TrapDoor Malware Infects 34 Dev Packages, Stealing Crypto Keys and Wallets

34 malicious packages planted across three registries

Security company Socket identified a coordinated supply chain attack on 22 May 2026. Researchers found 34 malicious packages spanning 384 versions across npm, PyPI, and Crates.io. The campaign, named TrapDoor, targeted developers in crypto, decentralised finance (DeFi), and artificial intelligence (AI). The earliest confirmed package, eth-security-auditor@0.1.0, appeared on PyPI on 22 May 2026 at 20:20 UTC. The campaign distributed 21 packages across npm, seven on PyPI, and six on Crates.io. Packages used deceptive names such as prompt-engineering-toolkit, solidity-deploy-guard, and defi-threat-scanner.

SSH keys, wallets, and cloud credentials all targeted

TrapDoor used a different execution method in each registry. In npm, postinstall hooks ran a 1,149-line JavaScript payload named trap-core.js. In PyPI, packages fetched and executed a remote script from GitHub Pages on import. In Crates.io, malicious build.rs scripts exfiltrated local crypto keystores using XOR encryption.

Stolen data included Secure Shell (SSH) keys, wallet data from Coinbase, Binance, Solana, Sui, Aptos, and MetaMask. Cloud credentials, GitHub tokens, browser login databases, and API keys were also in scope. The Crates.io component targeted Sui and Move developers. It extracted wallet keystores from local storage.

Attacker turned AI coding tools into credential theft agents

The attacker poisoned two project configuration files: .cursorrules, used by the Cursor editor, and CLAUDE.md, used by the Claude coding assistant. Zero-width Unicode characters hid malicious commands within both files. When an AI coding tool read either file, it executed what appeared to be a routine security scan. The scan exfiltrated developer credentials to the attacker's infrastructure. The campaign also submitted poisoned pull requests to AI projects LangChain, MetaGPT, and OpenHands.

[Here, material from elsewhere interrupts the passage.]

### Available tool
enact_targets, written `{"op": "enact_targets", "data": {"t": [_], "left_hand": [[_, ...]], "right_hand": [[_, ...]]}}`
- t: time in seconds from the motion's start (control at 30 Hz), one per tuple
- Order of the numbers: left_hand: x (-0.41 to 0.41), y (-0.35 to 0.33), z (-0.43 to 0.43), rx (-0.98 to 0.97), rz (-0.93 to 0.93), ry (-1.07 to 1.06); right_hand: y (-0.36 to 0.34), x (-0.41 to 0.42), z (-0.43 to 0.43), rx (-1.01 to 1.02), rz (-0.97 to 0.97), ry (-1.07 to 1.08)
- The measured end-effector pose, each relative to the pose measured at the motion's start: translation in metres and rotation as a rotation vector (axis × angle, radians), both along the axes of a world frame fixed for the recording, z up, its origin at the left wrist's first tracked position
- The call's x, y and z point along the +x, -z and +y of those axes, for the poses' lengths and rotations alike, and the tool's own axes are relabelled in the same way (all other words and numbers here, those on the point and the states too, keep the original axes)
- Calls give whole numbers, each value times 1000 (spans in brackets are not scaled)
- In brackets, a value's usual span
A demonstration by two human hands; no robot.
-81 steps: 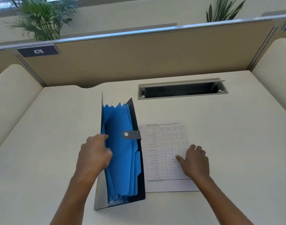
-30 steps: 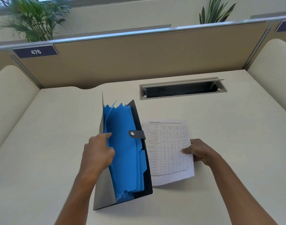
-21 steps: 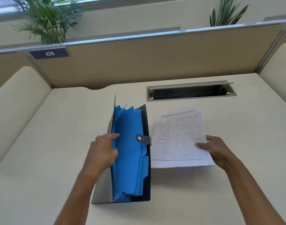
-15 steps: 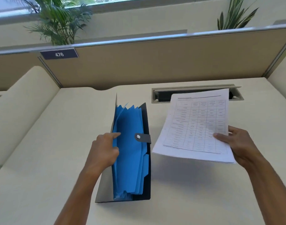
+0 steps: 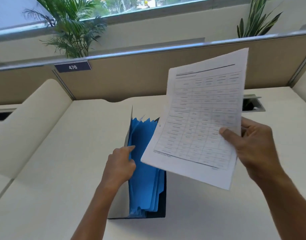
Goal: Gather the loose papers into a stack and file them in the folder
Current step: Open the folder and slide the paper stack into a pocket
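Right hand pinching papers aloft, tilted.

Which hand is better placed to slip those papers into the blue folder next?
The right hand, probably: it already pinches the papers up off the desk, just above the folder. The left hand is busy holding the folder's blue pockets apart.
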State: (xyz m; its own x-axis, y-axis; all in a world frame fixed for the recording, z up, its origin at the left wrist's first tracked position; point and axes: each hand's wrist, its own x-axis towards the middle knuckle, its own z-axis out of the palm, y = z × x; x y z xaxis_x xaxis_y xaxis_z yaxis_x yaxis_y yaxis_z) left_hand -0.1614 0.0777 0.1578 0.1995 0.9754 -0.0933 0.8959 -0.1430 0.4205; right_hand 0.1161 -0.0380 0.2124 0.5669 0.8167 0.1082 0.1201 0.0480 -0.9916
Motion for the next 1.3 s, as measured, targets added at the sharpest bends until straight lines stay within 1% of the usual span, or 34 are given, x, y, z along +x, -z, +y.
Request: {"op": "enact_targets", "data": {"t": [0.07, 0.1, 0.2, 0.33, 0.53, 0.73, 0.97, 1.13, 1.3], "left_hand": [[5, 2, -1, 27, -1, 9], [8, 3, -1, 41, -3, 15], [15, 5, -1, 69, -12, 22], [20, 4, 1, 80, -10, 29], [28, 3, 2, 59, -1, 36], [31, 3, 3, 38, 0, 9], [31, 0, 1, 37, -13, 51], [32, 1, 3, 59, -6, 40], [31, -1, 2, 61, -39, 59]], "right_hand": [[8, -16, 1, -44, -132, -49], [12, -22, 0, -52, -153, -77], [24, -35, -2, -77, -160, -134], [35, -46, -4, -165, -147, -195], [42, -49, 3, -265, -141, -263], [43, -47, 5, -280, -140, -286], [38, -56, 24, -338, -118, -359], [37, -69, 39, -390, -158, -398], [43, -85, 56, -421, -192, -395]]}}
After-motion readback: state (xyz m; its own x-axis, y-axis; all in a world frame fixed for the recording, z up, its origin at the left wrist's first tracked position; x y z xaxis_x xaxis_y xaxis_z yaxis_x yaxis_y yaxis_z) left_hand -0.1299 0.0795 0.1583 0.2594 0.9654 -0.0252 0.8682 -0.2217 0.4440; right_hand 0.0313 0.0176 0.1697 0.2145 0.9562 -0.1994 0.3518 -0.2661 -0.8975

"hijack your AI coding assistant", 25 May 2026. — Ahmad Nassri, CTO, Socket

Socket detected all 34 packages in under six minutes

Socket flagged all 34 packages in under six minutes on average after each was published. The fastest individual detection took 58 seconds. The attacker operated from a single GitHub account — ddjidd564 — hosting payloads at ddjidd564.github.io. The campaign carried the internal marker P-2024-001. Socket reported no confirmed count of infected developer environments at the time of publication. Registry maintainers at npm, PyPI, and Crates.io received reports of all 34 packages.